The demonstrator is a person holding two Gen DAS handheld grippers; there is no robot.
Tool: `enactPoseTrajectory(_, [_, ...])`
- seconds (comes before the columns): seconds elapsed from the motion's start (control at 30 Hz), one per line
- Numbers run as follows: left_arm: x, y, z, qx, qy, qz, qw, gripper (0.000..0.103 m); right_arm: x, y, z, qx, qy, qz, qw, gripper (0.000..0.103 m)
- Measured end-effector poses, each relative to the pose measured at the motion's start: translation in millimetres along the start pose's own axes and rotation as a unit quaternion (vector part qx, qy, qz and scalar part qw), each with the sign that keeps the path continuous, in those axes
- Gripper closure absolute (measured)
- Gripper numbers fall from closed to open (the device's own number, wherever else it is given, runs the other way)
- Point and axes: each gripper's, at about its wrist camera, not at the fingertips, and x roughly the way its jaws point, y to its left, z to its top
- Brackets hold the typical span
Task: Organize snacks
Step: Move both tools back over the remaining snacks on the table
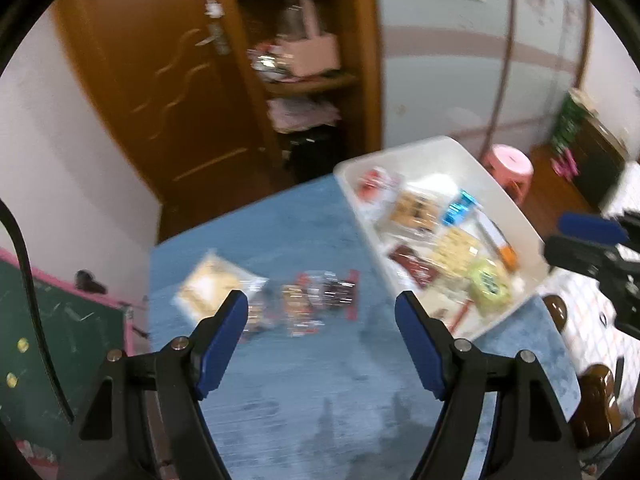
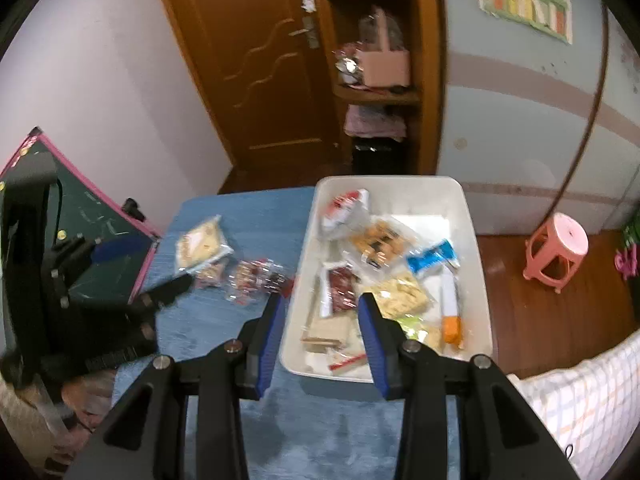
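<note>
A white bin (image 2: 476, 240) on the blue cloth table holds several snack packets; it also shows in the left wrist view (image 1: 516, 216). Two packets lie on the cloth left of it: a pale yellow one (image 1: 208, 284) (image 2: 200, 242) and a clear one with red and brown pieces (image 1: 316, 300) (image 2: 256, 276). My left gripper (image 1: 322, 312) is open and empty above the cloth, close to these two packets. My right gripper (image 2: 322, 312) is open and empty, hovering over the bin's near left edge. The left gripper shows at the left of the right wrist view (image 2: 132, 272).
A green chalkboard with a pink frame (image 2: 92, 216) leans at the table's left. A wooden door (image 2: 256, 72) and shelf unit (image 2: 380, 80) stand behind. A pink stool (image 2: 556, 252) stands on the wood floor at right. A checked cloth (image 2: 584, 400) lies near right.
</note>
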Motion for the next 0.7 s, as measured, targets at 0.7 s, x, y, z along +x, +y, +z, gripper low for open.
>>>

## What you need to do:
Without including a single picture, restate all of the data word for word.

## Solution for this exercise:
The demonstrator is a person holding two Gen DAS handheld grippers; there is no robot.
Tool: `enactPoseTrajectory(_, [_, ...])`
- seconds (comes before the columns): seconds elapsed from the motion's start (control at 30 Hz), one per line
- Numbers run as follows: left_arm: x, y, z, qx, qy, qz, qw, gripper (0.000..0.103 m); right_arm: x, y, z, qx, qy, qz, qw, gripper (0.000..0.103 m)
- Measured end-effector poses, each relative to the pose measured at the motion's start: translation in millimetres along the start pose's own axes and rotation as a unit quaternion (vector part qx, qy, qz and scalar part qw), each with the sign that keeps the path continuous, in those axes
- Gripper closure absolute (measured)
- Gripper numbers fall from closed to open (the device's own number, wherever else it is given, runs the other way)
- Point and axes: each gripper's, at about its wrist camera, not at the fingertips, and x roughly the way its jaws point, y to its left, z to its top
- Brackets hold the typical span
Task: Organize snacks
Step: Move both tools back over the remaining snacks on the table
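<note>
A white bin (image 2: 476, 240) on the blue cloth table holds several snack packets; it also shows in the left wrist view (image 1: 516, 216). Two packets lie on the cloth left of it: a pale yellow one (image 1: 208, 284) (image 2: 200, 242) and a clear one with red and brown pieces (image 1: 316, 300) (image 2: 256, 276). My left gripper (image 1: 322, 312) is open and empty above the cloth, close to these two packets. My right gripper (image 2: 322, 312) is open and empty, hovering over the bin's near left edge. The left gripper shows at the left of the right wrist view (image 2: 132, 272).
A green chalkboard with a pink frame (image 2: 92, 216) leans at the table's left. A wooden door (image 2: 256, 72) and shelf unit (image 2: 380, 80) stand behind. A pink stool (image 2: 556, 252) stands on the wood floor at right. A checked cloth (image 2: 584, 400) lies near right.
</note>
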Motion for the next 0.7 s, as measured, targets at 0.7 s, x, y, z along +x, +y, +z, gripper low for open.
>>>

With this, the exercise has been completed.